**Available data**
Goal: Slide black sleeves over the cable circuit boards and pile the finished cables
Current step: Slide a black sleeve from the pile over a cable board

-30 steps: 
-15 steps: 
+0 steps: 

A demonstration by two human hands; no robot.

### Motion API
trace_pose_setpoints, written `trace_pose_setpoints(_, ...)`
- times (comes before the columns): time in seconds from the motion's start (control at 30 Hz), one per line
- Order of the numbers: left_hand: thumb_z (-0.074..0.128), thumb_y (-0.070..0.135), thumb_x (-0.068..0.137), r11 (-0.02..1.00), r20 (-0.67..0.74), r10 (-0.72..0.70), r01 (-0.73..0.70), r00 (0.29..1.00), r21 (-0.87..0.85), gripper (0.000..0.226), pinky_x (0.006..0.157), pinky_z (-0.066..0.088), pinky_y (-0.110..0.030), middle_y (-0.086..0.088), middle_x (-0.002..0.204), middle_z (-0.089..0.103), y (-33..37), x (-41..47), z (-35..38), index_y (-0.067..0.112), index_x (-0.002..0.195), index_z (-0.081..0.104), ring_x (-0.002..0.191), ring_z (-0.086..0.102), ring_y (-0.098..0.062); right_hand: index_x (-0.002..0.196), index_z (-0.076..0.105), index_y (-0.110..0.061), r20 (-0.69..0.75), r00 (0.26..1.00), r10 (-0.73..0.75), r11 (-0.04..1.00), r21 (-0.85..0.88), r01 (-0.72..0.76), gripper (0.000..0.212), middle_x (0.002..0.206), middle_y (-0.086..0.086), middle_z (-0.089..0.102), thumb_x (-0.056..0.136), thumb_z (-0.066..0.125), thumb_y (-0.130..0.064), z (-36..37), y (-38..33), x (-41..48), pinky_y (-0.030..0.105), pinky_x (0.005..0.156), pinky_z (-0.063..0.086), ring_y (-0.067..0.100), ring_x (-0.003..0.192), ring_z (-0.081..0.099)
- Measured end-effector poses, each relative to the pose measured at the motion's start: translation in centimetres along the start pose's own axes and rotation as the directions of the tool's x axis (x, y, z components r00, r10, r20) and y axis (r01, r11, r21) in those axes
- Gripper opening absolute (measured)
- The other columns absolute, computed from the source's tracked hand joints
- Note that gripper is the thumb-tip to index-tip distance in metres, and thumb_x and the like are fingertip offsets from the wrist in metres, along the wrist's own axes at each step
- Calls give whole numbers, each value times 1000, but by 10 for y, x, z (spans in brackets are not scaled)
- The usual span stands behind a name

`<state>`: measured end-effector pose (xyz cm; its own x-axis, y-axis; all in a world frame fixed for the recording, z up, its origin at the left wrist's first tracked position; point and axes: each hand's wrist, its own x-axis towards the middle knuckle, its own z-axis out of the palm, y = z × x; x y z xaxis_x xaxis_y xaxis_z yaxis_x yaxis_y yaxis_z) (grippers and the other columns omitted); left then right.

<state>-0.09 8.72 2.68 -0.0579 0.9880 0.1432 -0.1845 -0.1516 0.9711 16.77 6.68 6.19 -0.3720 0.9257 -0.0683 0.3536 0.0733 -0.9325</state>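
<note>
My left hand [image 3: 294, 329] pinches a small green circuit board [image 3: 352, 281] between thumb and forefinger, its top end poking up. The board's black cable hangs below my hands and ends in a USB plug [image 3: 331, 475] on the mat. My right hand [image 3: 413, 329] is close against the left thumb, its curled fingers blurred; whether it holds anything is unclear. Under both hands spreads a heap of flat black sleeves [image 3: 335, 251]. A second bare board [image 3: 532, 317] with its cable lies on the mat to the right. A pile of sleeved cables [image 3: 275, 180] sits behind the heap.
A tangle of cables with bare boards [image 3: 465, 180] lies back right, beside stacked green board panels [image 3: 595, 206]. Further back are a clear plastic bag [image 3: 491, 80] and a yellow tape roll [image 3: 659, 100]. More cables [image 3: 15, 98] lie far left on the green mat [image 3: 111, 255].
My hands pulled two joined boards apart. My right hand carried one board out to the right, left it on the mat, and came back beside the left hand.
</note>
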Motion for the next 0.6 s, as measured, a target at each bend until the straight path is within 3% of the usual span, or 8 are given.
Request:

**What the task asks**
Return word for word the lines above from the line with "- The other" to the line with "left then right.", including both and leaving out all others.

**Your response**
- The other columns absolute, computed from the source's tracked hand joints
- Note that gripper is the thumb-tip to index-tip distance in metres, and thumb_x and the like are fingertip offsets from the wrist in metres, along the wrist's own axes at each step
- Calls give whole numbers, each value times 1000, but by 10 for y, x, z (spans in brackets are not scaled)
- The usual span stands behind a name

`<state>`: measured end-effector pose (xyz cm; its own x-axis, y-axis; all in a world frame fixed for the recording, z up, its origin at the left wrist's first tracked position; point and axes: each hand's wrist, its own x-axis towards the middle knuckle, its own z-axis out of the palm, y = z × x; x y z xaxis_x xaxis_y xaxis_z yaxis_x yaxis_y yaxis_z) (grippers and the other columns omitted); left then right.

Nothing else goes with this output.